Exercise →
This exercise calls for the line with "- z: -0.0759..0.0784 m", the line with "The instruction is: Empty", and all lines between them in the material below, output exactly and with no other lines.

START Given material

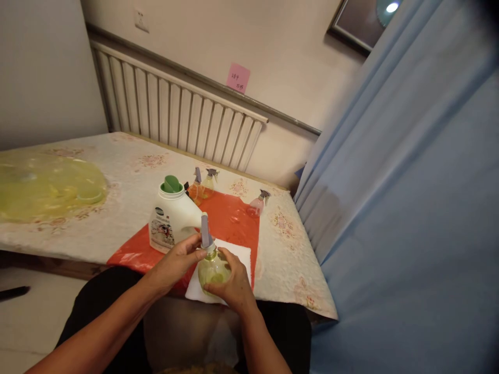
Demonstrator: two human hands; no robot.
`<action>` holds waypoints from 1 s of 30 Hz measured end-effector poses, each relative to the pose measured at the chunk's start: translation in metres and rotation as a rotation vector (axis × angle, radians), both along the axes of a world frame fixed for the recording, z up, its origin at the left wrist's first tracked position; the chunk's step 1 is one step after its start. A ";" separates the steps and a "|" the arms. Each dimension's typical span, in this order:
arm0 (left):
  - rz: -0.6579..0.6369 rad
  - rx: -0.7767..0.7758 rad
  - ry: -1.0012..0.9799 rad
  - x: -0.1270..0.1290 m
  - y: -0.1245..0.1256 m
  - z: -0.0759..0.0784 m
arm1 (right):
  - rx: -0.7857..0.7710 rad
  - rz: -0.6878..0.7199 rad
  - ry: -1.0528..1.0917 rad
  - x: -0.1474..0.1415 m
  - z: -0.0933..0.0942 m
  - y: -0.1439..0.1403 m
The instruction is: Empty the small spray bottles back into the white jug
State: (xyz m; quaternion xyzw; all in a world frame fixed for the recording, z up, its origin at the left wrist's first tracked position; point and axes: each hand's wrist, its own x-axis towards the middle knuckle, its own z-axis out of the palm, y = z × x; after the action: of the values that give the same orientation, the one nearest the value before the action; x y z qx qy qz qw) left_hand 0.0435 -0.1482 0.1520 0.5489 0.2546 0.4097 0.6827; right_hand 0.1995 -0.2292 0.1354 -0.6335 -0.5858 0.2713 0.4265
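Low in the centre of the frame, the right hand [231,284] cups the round yellow spray bottle [212,267] over a white cloth [237,255]. The left hand [180,259] reaches in from the lower left, its fingers pinched on the bottle's grey spray head [205,231]. Both grips are closed on the bottle.

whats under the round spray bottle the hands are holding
A white cloth lies under the spray bottle, on a red sheet. The right hand covers the bottle's base, so whether it touches the cloth cannot be seen.
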 end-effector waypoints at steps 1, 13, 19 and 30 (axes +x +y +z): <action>-0.004 0.000 0.000 0.000 0.000 0.000 | 0.000 0.003 0.003 -0.001 0.001 0.000; -0.061 0.003 0.027 -0.001 0.001 -0.008 | -0.014 -0.022 0.057 -0.003 0.002 -0.003; -0.072 0.036 0.073 -0.001 0.004 -0.010 | -0.019 -0.038 0.098 -0.002 0.001 -0.004; -0.185 0.118 0.165 -0.004 0.010 -0.003 | -0.094 -0.038 0.240 -0.003 0.000 -0.006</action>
State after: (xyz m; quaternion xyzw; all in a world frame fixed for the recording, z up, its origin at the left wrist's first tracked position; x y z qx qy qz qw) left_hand 0.0397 -0.1386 0.1489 0.6411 0.2335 0.3127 0.6608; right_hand 0.1968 -0.2354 0.1357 -0.6268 -0.5049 0.3642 0.4686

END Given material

Answer below →
  - z: -0.0759..0.0784 m
arm1 (right):
  - rx: -0.7857..0.7710 rad
  - rz: -0.6878..0.7199 rad
  - ry: -1.0528..1.0917 rad
  - x: -0.1474..0.1415 m
  - z: -0.0933..0.0942 m
  - y: -0.1439..0.1403 m
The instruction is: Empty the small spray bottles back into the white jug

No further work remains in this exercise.